David Gibson, vice-president of strategy at Varonis, said: “This survey validates what Varonis experiences with the organisations we engage with daily – IT is looking for practical big data solutions for data management and protection. With the explosion of data and the demand for rapid, ubiquitous digital collaboration, IT knows traditional data management methods can no longer keep pace, so they are looking for advanced solutions to protect their data.
“The key for IT with big data is to get past all the hype and to learn more about the practical benefits, like finding exposed sensitive data, flagging malicious activity and identifying excessive access.”
Responding to the Varonis research, Philip Howard, research director at Bloor, said in a blog that the survey of IT security professionals who visited the Varonis booth at Infosecurity Europe 2012 gave an expected answer, but said he was surprised that almost 60 per cent of respondents felt that "there was a clear definition of big data and its uses for IT"; he was less surprised that almost three-quarters rated themselves at five or lower on a scale of one to ten when it came to "awareness of and visibility into the big data products currently in the market".
He said: “Given that all the hype is around Hadoop with barely a nod to Cassandra and MongoDB (for example) and no mention at all of HPCC or of graph databases, then I expect that even those who think they are fully aware of the big data market (a little over five per cent) are over-estimating what they think they know.
“When asked whether big data should be a key strategic priority for IT, 69 per cent agreed with this statement and the more people thought they understood big data the more likely they were to agree with it, which is encouraging. However, the caveat is about big data being strategic for IT. When you see a question like this do you answer on the basis that IT supports the business – and if social media analysis is important for the business then it's important for IT – or are people just thinking about IT functions like security? Without getting into people's heads I don't know the answer to that.”

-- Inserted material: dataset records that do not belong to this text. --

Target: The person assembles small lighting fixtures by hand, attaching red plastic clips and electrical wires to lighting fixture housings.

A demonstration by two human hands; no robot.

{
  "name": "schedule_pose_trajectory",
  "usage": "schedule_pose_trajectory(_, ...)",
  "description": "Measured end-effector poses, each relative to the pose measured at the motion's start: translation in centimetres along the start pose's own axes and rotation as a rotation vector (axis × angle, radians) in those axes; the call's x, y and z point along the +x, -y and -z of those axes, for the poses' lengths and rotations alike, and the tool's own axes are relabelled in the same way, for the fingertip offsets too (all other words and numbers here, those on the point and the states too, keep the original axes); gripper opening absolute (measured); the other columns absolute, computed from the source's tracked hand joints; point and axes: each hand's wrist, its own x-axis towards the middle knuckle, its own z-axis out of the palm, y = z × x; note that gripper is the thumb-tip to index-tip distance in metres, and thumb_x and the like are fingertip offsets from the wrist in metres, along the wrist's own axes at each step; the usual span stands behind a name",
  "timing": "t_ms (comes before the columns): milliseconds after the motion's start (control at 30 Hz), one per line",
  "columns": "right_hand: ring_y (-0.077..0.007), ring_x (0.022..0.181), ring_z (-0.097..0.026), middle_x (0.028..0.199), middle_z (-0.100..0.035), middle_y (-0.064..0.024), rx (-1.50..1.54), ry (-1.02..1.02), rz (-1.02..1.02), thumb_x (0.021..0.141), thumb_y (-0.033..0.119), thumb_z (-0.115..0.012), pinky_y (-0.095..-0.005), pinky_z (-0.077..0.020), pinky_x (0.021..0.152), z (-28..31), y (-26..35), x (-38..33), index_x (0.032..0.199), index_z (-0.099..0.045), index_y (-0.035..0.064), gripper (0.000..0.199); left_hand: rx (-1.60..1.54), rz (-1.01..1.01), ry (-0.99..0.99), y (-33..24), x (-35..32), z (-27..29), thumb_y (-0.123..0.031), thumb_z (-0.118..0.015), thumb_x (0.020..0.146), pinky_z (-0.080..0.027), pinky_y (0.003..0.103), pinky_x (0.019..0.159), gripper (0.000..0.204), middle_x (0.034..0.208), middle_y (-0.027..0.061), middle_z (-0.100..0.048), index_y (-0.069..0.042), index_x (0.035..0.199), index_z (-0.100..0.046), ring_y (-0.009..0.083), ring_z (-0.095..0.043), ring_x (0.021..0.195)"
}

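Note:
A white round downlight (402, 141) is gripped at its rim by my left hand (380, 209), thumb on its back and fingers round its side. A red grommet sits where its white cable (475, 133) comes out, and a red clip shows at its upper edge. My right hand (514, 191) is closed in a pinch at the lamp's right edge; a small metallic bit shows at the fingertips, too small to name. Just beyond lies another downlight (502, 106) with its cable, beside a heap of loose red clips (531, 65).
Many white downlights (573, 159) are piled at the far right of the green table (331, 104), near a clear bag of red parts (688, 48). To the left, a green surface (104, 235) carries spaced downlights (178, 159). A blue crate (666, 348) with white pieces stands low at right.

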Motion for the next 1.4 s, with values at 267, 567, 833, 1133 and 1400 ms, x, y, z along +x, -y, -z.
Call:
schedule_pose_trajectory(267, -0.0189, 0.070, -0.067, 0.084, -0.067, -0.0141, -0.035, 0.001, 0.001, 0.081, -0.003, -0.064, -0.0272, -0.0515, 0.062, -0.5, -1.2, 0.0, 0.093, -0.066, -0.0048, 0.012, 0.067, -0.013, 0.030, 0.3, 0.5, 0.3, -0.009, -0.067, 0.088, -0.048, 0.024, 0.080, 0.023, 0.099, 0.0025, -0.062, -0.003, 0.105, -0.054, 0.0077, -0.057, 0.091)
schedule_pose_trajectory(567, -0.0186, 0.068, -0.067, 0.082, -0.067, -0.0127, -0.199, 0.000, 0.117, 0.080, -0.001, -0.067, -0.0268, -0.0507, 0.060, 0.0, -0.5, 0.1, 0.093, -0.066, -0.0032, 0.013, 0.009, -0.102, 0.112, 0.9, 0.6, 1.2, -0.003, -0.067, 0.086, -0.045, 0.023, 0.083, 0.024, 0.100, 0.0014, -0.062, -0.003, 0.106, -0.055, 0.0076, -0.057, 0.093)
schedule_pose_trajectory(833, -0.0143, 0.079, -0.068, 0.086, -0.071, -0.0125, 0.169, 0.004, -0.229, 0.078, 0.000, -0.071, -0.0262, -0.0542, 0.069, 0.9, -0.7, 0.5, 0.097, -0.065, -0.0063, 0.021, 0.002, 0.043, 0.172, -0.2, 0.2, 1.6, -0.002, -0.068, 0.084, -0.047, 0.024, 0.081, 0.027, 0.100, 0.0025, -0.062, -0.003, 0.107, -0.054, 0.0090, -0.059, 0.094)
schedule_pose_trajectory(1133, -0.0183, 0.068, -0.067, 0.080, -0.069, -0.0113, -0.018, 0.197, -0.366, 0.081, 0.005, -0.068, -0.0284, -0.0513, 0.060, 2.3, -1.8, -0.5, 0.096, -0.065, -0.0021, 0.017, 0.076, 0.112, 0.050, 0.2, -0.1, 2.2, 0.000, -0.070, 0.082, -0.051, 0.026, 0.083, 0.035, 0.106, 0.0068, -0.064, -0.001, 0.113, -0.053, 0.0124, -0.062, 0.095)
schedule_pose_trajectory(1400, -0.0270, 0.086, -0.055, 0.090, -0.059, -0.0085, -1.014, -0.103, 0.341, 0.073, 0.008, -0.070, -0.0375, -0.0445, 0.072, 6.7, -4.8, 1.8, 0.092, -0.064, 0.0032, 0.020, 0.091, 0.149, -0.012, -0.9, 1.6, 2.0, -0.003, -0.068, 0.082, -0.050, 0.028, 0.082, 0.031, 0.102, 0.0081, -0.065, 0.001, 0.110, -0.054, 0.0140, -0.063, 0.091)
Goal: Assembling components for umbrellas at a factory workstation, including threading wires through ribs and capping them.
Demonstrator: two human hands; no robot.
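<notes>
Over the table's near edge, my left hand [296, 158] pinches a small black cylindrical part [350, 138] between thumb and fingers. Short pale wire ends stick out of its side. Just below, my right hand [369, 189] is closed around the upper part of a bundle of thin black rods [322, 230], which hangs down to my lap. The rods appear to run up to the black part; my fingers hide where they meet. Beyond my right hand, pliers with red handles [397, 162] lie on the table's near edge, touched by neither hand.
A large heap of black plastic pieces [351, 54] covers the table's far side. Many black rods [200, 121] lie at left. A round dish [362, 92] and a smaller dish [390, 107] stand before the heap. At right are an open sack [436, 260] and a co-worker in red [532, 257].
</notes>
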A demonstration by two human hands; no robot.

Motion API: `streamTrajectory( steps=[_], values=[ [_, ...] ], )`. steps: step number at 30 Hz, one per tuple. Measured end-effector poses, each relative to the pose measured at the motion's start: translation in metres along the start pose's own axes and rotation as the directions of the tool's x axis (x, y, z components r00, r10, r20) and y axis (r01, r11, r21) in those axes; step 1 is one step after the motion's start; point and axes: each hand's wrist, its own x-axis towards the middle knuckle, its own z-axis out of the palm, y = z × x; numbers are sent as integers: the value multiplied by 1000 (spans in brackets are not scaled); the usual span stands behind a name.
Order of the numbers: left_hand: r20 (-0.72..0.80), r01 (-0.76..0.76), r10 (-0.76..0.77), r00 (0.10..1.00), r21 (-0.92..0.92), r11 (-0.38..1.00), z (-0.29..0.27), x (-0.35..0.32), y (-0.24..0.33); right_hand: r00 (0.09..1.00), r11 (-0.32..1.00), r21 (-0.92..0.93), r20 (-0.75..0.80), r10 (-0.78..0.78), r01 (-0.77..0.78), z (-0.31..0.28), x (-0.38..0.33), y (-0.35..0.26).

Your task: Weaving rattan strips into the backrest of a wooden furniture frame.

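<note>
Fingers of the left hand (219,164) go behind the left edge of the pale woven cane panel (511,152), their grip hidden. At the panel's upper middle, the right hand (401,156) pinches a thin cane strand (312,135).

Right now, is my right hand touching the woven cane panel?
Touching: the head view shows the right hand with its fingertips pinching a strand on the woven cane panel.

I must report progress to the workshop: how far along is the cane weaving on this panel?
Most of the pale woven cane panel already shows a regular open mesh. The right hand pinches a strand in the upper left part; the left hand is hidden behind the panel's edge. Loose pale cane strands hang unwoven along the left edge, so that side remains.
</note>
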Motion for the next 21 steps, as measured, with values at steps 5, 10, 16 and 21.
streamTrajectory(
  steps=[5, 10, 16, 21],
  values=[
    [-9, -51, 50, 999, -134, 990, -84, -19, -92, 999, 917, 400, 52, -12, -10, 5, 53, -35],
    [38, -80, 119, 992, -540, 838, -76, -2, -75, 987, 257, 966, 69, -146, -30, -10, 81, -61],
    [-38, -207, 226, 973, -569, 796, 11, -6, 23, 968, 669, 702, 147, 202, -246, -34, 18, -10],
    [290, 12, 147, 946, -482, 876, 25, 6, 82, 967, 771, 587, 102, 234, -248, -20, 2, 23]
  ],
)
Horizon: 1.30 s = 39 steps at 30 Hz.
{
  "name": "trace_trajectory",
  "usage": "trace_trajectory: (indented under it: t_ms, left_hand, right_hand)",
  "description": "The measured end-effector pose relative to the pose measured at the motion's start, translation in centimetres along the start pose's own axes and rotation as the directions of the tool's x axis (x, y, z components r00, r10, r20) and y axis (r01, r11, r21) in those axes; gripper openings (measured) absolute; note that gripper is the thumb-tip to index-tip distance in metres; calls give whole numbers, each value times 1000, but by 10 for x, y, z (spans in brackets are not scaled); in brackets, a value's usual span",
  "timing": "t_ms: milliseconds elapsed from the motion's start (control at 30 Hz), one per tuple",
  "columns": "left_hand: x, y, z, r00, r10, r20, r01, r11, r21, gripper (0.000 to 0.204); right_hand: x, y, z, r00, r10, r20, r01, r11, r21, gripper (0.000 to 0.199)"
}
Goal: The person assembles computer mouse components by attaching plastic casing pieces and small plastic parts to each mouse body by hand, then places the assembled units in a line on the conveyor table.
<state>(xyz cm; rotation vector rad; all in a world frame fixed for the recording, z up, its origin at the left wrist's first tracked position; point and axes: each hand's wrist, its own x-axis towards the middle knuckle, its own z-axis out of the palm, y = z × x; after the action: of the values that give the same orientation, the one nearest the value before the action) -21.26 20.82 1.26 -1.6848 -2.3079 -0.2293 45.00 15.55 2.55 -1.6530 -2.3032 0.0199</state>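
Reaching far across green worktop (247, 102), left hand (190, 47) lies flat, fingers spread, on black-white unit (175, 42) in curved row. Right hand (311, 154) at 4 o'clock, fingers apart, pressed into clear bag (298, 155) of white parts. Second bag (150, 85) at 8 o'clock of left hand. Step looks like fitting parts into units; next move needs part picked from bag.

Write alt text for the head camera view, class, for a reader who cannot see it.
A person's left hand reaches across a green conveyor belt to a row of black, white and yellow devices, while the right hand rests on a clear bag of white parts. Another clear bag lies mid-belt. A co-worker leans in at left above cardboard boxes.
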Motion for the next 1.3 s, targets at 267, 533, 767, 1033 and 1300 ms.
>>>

Like many areas that are thriving in this sector, people are getting down to understand exactly what big data is, how it is affecting them (if at all) and what they can do to manage it.
I suspect that this is a case of reviewing how you manage log data and reconsidering that on a larger scale, and looking at external use of mobile devices and cloud services. Then you will have a clearer view of where the data is and how it can be better centralised for easier management. Easy, I say? Surely nothing is easy! Well, no, but more straightforward perhaps. Now let's get on to the next debate: is it big data or Big Data?